## What to produce
Using the records below, copy exactly the part that opens with the line holding "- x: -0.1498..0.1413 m" and closes with the line holding "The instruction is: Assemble", minus the pictures.

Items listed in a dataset
_____

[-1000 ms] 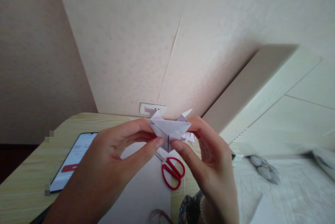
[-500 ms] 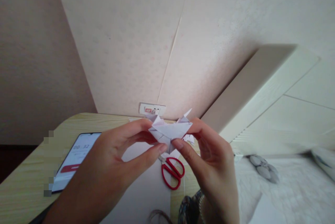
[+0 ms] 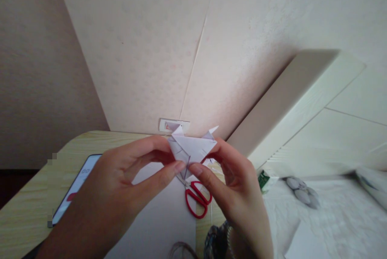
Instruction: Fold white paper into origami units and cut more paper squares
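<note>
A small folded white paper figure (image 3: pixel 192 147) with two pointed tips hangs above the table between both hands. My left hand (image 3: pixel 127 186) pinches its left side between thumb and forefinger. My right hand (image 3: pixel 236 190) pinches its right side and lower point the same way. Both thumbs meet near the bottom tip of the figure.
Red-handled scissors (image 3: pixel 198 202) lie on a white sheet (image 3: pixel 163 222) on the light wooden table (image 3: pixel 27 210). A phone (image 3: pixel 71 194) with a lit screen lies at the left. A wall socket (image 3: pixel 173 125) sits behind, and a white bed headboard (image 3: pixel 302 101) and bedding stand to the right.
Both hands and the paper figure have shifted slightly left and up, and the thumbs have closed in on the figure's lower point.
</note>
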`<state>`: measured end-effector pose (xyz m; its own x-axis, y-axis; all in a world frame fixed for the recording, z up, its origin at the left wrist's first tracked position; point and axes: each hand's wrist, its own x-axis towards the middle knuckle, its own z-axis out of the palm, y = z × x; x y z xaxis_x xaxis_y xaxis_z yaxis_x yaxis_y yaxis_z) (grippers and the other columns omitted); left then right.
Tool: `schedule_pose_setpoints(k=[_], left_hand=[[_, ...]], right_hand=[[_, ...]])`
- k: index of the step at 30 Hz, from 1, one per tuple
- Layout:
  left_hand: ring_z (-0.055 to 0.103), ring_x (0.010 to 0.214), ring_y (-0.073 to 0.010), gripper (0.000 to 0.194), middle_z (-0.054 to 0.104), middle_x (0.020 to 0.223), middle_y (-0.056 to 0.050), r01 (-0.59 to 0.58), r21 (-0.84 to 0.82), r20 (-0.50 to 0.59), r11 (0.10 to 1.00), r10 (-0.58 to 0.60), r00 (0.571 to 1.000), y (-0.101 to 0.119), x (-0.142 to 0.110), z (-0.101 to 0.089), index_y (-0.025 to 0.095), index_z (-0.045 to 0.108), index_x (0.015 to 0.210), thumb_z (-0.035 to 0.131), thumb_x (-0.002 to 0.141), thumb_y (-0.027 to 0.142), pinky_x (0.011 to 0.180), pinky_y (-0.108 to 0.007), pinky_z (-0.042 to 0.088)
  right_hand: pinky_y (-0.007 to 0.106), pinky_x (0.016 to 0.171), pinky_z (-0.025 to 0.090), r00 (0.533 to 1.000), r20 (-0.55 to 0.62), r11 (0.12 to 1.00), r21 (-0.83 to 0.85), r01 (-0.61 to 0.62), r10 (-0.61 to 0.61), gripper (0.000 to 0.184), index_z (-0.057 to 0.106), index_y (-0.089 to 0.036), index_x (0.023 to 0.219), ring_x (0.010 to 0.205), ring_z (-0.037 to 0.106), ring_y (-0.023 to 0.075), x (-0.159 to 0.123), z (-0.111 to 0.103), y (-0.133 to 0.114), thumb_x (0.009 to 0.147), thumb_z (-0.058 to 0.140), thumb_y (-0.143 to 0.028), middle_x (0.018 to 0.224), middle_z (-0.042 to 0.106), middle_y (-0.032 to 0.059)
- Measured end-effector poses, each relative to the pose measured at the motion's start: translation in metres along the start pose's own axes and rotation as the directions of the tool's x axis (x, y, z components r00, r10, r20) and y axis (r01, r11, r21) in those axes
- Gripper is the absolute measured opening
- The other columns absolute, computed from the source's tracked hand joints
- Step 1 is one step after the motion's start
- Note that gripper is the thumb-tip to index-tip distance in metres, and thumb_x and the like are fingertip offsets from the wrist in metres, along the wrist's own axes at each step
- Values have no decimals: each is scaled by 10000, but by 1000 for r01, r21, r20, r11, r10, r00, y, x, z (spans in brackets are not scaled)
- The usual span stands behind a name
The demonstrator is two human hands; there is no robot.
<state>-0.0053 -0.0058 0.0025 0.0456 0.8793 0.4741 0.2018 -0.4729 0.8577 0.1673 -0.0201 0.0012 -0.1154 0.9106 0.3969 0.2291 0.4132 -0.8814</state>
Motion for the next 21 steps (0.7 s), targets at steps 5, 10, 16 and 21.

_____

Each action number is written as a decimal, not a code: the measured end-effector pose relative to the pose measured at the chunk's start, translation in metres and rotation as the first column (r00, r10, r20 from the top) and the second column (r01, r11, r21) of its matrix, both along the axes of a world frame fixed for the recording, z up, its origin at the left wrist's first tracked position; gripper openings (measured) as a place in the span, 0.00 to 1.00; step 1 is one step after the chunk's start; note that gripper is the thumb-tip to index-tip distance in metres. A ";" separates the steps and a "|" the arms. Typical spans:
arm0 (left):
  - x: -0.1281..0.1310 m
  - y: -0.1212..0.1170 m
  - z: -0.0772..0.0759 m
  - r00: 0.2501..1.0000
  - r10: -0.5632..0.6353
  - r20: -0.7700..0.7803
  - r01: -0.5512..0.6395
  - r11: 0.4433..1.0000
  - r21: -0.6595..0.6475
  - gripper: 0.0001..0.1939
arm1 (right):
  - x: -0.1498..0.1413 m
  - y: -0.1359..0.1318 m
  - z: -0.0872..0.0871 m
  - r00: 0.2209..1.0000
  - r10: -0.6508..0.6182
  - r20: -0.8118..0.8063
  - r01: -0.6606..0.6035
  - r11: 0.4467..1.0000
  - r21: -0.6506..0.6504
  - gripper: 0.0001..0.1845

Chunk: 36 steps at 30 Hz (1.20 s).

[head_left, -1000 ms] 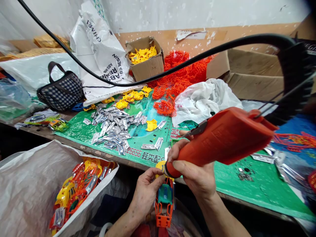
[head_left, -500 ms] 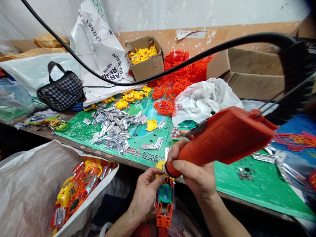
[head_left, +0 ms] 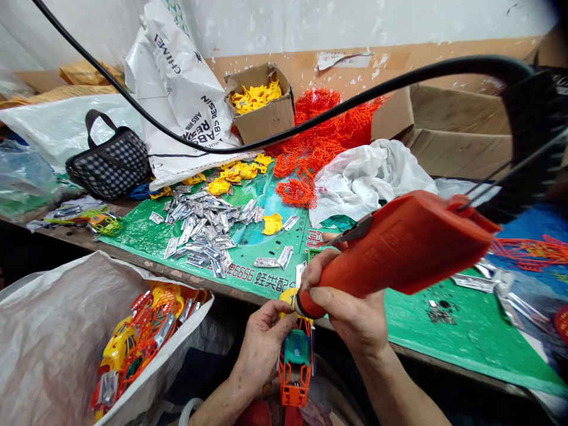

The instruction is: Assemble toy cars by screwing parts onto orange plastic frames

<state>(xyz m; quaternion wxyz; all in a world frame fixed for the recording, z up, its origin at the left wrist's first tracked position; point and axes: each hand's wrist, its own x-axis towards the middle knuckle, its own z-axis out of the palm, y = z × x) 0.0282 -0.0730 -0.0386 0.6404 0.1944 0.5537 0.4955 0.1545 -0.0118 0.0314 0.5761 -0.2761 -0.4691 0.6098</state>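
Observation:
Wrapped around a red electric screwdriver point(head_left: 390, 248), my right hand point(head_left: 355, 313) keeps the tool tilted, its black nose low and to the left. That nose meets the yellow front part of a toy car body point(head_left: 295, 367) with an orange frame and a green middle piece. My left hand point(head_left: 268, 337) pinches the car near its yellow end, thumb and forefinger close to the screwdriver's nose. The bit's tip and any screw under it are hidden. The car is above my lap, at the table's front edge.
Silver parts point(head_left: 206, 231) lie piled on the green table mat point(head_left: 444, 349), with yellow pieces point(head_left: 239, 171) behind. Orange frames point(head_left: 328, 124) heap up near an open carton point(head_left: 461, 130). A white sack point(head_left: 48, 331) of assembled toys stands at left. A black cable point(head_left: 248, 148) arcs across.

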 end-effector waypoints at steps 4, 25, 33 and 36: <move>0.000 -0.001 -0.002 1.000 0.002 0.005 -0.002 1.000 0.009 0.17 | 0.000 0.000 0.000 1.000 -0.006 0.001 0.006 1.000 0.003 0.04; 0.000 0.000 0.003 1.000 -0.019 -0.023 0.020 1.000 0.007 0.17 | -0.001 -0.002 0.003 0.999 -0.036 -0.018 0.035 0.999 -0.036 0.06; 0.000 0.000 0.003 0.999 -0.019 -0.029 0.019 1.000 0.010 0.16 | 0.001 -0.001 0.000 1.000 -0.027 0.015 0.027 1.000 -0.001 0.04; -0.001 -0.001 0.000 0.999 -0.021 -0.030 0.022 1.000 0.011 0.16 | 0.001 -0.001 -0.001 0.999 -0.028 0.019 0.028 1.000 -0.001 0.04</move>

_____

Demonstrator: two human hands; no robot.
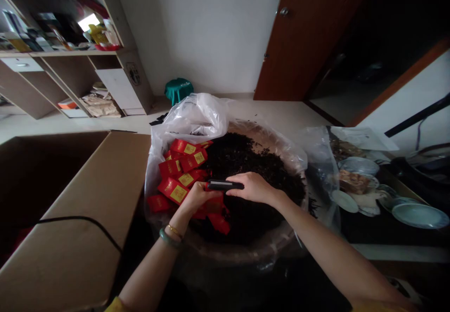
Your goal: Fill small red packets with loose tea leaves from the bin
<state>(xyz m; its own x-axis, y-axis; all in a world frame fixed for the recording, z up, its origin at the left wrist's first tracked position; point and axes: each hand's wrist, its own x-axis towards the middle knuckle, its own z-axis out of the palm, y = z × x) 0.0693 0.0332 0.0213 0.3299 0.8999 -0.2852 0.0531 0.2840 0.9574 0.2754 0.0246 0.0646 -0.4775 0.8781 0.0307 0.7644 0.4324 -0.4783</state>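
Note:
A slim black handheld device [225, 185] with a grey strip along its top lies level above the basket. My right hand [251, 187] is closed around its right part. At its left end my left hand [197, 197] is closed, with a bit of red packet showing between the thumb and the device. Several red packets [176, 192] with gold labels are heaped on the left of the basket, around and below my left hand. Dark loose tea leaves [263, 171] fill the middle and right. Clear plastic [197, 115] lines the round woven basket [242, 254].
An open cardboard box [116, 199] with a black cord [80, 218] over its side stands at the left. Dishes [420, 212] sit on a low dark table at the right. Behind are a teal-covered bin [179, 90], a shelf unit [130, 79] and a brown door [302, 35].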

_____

## Completed exercise
  - x: -0.1498..0.1413 m
  - y: -0.1359..0.1318 m
  - z: -0.0872..0.0871 m
  - r00: 0.2209..1.0000
  - r10: -0.6508..0.6182
  - r20: -0.8118..0.8063
  - r01: -0.6606..0.6035
  - r11: 0.4467..1.0000
  - r21: -0.6506..0.6504
  - gripper: 0.0001..0.1845

Chunk: 36 steps at 30 Hz (1.20 s).

[head_left, -1000 ms] 
[head_left, -500 ms] 
[head_left, +0 ms] 

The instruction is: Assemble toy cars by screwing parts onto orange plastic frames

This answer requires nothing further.